**Work order**: The expected response is a copy of every line in the entries below that includes the word "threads".

[Stored data]
━━━━━━━━━━

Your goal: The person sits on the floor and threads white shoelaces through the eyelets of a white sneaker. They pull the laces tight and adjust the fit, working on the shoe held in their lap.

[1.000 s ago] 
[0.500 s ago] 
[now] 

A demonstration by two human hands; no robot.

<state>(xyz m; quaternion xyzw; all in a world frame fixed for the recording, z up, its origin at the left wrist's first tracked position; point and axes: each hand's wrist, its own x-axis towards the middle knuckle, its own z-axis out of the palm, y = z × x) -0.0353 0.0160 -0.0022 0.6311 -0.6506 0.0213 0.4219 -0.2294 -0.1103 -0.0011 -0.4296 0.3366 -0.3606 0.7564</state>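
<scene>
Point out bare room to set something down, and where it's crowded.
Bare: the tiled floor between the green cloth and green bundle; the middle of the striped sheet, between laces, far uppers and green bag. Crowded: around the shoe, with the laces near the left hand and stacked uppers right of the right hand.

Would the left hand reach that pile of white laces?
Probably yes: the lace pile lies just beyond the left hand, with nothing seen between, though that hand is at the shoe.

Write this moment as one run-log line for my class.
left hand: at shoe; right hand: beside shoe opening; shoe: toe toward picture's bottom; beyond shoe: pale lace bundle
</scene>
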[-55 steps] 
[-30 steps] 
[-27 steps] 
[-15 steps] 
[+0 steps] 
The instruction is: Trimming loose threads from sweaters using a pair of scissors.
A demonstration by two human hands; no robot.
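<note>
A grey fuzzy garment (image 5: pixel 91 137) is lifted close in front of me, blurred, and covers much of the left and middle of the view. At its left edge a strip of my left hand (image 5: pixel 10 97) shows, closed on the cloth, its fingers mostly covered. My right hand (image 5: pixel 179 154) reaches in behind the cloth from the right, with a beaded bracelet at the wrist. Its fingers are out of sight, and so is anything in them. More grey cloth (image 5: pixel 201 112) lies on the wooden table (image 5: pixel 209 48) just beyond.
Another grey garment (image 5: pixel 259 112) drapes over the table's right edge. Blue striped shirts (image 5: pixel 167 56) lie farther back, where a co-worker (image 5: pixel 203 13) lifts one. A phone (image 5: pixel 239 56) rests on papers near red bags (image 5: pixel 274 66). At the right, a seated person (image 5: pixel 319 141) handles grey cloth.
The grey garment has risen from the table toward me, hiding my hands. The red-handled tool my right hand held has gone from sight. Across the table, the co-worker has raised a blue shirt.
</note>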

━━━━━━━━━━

**Answer section**:
Your goal: The person sits on the floor and threads white shoelaces through the eyelets of a white sneaker. They pull the laces tight and adjust the fit, working on the shoe held in their lap.
The instruction is: Trimming loose threads from sweaters using a pair of scissors.

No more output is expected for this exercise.